Propriétés chimiques et structure

Le galactose est un sucre hexose et un épimère du glucose, différant spécifiquement par la configuration du groupe hydroxyle sur le quatrième carbone. Sa masse moléculaire est d’environ 180,156 g/mol, et son point de fusion se situe autour de 168–170 °C. Le galactose peut exister sous formes linéaire et cyclique, et il est connu pour former des liaisons glycosidiques, notamment en s’associant au glucose pour former le disaccharide lactose via une réaction de condensation. Sa densité est d’environ 1,5 g/cm³.

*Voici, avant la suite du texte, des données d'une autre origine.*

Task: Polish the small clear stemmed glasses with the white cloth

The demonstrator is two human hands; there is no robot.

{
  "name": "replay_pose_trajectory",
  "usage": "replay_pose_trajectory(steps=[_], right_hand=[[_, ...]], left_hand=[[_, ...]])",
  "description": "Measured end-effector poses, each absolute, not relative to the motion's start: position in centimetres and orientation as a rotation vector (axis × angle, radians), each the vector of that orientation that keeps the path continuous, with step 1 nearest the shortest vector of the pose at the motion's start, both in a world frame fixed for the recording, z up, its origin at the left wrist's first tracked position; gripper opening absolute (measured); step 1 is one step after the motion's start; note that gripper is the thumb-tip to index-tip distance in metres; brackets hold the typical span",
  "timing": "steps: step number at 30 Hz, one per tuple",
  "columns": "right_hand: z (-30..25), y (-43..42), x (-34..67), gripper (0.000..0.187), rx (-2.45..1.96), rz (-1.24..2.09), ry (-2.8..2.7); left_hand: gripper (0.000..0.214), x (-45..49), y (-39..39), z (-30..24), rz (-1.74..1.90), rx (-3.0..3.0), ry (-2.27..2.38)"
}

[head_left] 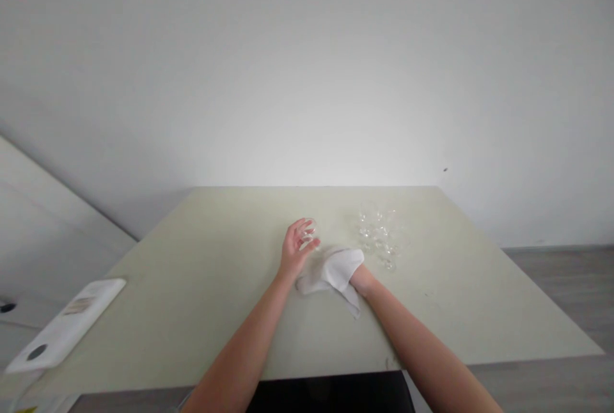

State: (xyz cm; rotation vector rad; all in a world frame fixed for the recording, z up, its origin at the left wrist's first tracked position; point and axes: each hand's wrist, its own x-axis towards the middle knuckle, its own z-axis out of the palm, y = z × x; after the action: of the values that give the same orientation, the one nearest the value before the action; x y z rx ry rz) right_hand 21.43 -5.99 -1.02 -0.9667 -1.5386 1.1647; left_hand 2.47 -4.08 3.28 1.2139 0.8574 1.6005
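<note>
A small clear glass piece (308, 227) was gripped in the left hand (301, 240), with the fingers curled round its far side and the thumb set against its near side. It was held above the middle of the desk (201, 285), left of the other glassware. A rounded edge was shown between the fingertips, but because of the transparency and blur, the way it pointed and its long axis could not be told. The right hand (359, 277) was mostly covered by a white cloth (338, 269); whether anything was gripped by its fingers could not be told. The cloth was bunched just below and to the right of the left hand, its length slanted from near left to far right, and one corner was pointed toward the desk's near edge. Beyond the right hand, a cluster of clear glassware (378, 234) was gathered on the desk, its pieces too faint to be counted. At the desk's left edge, a long white device (89, 320) was laid aslant, its near end turned to the left; a brownish patch and a dark oval were borne on its top, and any print there was too small to be read. Behind the desk, a pale wall (307, 80) was seen
</note>
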Motion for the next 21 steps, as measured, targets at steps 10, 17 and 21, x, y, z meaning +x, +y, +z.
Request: replay_pose_trajectory(steps=[10, 17, 21], right_hand=[[1.0, -7.2, 21.2, 0.033, -0.872, 1.384, -1.697], [1.3, -7.3, 21.3, 0.028, -0.781, 1.290, -1.759], [1.7, -7.9, 21.1, 0.027, -0.728, 1.285, -1.743]], left_hand=[[0.065, 3.6, -5.0, 2.6, 1.316, 1.511, 1.034], [0.021, 3.3, -4.2, 0.6, 1.142, 1.726, 1.111], [0.025, 3.0, -4.2, 0.9, 1.148, 1.943, 0.992]])
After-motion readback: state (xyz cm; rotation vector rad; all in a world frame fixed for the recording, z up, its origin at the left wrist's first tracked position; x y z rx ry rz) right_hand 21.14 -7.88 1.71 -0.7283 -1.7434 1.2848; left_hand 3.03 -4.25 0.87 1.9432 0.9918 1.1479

Métabolisme : la voie de Leloir

Le métabolisme du galactose se déroule principalement dans le foie, bien que d’autres tissus tels que l’intestin et les reins y participent également. Après son absorption intestinale, le galactose entre dans la circulation portale et est transporté vers le foie. La voie métabolique clé, appelée voie de Leloir, fait intervenir trois enzymes principales : la galactokinase (GALK), la galactose-1-phosphate uridyltransférase (GALT) et la UDP-galactose-4’-épimérase (GALE). La première réaction consiste en la phosphorylation du galactose en galactose-1-phosphate par la galactokinase, avec consommation d’ATP. Ensuite, le galactose-1-phosphate est converti en glucose-1-phosphate par l’action de la GALT, lequel est ensuite transformé en glucose-6-phosphate, permettant son intégration dans la glycolyse ou la synthèse du glycogène.

Rôles et fonctions biologiques

Le galactose agit comme un élément de base pour les glucides complexes et les glycoprotéines, essentiels à la reconnaissance cellulaire, à la signalisation et à l’intégrité structurelle des cellules. Lors de la lactation humaine, le galactose est synthétisé via la hexonéogenèse et contribue de manière significative à la production de lactose dans le lait maternel. Cette source d’énergie à long terme est cruciale durant le développement précoce. De plus, le métabolisme du galactose interfère avec les voies impliquées dans la glycosylation, influençant la fonction et la stabilité des protéines.

Implications pour la santé

Les anomalies du métabolisme du galactose peuvent entraîner des troubles tels que la galactosémie, une maladie génétique caractérisée par une activité enzymatique déficiente au sein de la voie de Leloir, provoquant une accumulation toxique de galactose et de ses métabolites. En outre, le galactose alimentaire a été impliqué dans des modèles expérimentaux de stress oxydatif et de vieillissement, soulignant son rôle au-delà du simple métabolisme énergétique — notamment dans la neuroinflammation et le vieillissement cutané via la formation de produits de glycation avancée (AGEs).